YOUR INSTRUCTIONS — Which lines in the records below contain the word "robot"? Copy each one.
DATA RECORDS Block Start
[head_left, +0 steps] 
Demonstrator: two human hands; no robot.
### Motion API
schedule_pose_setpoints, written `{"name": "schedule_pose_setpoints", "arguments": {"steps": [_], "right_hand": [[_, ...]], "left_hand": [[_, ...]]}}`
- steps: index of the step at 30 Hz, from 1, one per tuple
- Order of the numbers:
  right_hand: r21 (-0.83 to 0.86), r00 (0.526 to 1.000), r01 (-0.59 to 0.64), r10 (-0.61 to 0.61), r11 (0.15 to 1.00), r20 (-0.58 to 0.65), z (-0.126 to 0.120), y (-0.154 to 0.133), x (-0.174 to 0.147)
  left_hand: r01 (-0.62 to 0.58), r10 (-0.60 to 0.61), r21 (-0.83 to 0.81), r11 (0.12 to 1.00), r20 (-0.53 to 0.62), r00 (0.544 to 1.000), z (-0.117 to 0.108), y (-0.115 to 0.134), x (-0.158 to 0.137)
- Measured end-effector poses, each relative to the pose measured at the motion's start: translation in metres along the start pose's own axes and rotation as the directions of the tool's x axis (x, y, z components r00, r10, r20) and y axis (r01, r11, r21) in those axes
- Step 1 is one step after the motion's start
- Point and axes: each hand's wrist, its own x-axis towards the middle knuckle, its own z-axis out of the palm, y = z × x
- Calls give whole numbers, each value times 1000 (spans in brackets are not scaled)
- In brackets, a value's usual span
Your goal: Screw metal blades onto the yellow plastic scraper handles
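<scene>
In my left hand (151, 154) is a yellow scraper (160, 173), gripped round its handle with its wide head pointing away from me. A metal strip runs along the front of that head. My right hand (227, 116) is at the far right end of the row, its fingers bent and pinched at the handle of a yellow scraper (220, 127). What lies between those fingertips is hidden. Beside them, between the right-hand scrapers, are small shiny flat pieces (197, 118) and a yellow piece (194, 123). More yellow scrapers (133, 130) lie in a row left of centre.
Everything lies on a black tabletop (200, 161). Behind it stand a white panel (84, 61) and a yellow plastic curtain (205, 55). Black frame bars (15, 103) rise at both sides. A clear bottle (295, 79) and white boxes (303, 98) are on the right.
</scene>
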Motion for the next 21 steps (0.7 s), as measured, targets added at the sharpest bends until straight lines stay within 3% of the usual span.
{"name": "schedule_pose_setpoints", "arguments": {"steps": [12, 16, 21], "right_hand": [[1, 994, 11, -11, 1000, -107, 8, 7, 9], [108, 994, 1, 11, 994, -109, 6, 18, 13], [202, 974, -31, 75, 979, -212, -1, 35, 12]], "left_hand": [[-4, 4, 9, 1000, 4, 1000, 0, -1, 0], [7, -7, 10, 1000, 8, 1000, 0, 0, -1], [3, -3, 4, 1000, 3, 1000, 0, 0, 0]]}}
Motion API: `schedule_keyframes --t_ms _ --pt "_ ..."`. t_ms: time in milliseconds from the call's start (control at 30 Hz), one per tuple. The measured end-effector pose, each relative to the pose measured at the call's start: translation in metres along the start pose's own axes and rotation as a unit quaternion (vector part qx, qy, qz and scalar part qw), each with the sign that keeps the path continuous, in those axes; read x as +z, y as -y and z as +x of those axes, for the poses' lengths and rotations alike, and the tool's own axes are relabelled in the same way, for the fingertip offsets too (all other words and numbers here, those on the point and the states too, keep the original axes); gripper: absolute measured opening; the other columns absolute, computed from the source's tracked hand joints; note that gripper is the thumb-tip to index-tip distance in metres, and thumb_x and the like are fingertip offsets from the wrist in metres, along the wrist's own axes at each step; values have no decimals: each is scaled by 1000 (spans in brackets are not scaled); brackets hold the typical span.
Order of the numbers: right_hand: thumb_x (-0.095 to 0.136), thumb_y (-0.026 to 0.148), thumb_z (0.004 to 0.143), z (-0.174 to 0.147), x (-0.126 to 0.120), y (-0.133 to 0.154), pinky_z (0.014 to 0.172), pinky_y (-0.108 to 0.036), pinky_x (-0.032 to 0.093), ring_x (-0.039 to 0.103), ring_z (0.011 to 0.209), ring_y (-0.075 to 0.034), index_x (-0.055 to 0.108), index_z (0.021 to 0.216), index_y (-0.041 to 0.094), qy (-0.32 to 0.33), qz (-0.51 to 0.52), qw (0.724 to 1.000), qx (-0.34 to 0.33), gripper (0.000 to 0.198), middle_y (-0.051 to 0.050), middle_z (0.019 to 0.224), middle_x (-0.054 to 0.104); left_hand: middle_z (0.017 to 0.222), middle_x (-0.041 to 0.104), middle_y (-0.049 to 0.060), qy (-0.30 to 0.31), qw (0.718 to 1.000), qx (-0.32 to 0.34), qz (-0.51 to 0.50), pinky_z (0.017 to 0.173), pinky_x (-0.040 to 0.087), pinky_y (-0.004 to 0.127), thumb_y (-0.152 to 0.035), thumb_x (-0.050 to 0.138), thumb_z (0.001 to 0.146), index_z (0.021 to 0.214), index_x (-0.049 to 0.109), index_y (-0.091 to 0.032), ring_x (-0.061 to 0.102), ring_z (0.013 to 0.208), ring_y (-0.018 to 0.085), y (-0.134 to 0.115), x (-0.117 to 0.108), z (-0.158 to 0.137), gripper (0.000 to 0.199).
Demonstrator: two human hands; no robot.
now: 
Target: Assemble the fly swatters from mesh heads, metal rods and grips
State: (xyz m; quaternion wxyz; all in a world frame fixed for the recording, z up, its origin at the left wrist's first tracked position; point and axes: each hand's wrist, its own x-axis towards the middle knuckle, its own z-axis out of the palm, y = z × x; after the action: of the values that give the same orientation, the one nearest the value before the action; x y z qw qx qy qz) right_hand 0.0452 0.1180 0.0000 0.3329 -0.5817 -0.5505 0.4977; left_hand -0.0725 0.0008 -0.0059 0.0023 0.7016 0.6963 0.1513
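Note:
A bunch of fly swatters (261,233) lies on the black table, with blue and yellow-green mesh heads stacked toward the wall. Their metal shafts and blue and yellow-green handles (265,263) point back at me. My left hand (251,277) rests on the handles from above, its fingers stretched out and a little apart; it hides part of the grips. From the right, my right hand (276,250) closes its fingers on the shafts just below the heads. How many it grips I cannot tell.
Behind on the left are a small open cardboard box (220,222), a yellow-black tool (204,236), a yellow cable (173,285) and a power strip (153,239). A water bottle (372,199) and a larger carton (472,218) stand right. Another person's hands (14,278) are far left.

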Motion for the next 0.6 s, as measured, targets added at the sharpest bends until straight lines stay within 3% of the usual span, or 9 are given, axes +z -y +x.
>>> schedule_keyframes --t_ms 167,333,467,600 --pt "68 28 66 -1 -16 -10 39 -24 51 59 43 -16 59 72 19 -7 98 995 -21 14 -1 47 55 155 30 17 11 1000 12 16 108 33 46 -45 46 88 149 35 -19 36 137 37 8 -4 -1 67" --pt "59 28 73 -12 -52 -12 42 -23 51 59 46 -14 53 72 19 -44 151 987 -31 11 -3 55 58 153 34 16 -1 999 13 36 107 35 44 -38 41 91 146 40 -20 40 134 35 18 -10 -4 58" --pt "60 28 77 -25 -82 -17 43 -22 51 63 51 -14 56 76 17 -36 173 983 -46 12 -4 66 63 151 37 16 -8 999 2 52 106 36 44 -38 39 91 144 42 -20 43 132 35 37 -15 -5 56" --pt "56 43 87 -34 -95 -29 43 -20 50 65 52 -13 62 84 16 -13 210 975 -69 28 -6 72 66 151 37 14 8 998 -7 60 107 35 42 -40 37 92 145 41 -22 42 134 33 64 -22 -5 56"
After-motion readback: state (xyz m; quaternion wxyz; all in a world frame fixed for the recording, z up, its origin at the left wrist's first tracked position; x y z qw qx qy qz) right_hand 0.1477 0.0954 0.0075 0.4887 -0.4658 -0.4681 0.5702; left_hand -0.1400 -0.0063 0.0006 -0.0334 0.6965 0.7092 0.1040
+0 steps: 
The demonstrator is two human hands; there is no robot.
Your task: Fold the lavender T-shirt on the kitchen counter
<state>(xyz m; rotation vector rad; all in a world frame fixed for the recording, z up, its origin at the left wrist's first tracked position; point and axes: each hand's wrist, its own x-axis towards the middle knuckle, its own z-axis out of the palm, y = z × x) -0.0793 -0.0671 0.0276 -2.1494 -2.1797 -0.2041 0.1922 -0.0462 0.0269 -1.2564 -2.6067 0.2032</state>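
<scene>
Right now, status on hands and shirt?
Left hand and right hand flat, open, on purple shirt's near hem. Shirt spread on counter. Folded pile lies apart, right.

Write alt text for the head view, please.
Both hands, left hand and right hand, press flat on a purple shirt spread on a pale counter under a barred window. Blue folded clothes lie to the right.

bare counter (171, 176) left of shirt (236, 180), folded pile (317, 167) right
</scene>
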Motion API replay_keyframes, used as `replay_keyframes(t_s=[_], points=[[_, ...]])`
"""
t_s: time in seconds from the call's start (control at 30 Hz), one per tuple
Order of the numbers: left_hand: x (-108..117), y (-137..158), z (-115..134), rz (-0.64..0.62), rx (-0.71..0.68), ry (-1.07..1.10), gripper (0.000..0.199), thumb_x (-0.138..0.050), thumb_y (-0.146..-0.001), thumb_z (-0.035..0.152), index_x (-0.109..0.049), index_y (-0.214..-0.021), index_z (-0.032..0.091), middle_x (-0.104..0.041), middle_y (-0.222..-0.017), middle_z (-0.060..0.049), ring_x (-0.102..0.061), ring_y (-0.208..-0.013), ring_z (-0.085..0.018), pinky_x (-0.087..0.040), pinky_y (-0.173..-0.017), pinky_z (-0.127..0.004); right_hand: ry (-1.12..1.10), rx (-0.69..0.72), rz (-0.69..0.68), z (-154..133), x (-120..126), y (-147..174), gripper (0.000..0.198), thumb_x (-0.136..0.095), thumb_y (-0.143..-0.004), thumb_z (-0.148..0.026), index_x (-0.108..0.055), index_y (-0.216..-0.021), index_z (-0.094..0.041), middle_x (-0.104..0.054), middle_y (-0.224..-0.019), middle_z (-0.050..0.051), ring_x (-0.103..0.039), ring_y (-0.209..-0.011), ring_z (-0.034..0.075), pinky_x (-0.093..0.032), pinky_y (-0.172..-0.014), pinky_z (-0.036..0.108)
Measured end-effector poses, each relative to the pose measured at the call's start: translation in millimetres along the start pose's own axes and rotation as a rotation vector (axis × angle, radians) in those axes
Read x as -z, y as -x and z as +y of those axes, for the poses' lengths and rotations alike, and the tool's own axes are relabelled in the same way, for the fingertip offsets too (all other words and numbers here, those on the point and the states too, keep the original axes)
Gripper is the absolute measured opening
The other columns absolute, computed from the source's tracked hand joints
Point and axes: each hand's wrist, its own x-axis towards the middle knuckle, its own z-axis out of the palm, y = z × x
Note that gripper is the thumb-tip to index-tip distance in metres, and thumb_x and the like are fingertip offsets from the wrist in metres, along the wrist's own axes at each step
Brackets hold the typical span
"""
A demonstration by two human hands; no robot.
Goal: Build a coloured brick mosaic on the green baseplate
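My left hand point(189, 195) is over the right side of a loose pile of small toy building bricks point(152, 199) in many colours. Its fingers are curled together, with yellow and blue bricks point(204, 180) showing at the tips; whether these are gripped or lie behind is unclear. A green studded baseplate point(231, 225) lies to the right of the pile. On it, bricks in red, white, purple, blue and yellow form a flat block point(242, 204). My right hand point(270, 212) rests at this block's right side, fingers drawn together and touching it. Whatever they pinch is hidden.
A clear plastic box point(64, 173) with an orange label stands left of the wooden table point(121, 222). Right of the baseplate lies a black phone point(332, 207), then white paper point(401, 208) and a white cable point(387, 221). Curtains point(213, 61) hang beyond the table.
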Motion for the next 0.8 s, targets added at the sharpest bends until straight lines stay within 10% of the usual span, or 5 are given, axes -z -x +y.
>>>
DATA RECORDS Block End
SOLUTION TO THIS EXERCISE —
Demonstrator: two human hands; no robot.
Demonstrator: two human hands; no robot.
The demonstrator is two human hands; there is no robot.
A demonstration by two human hands; no robot.

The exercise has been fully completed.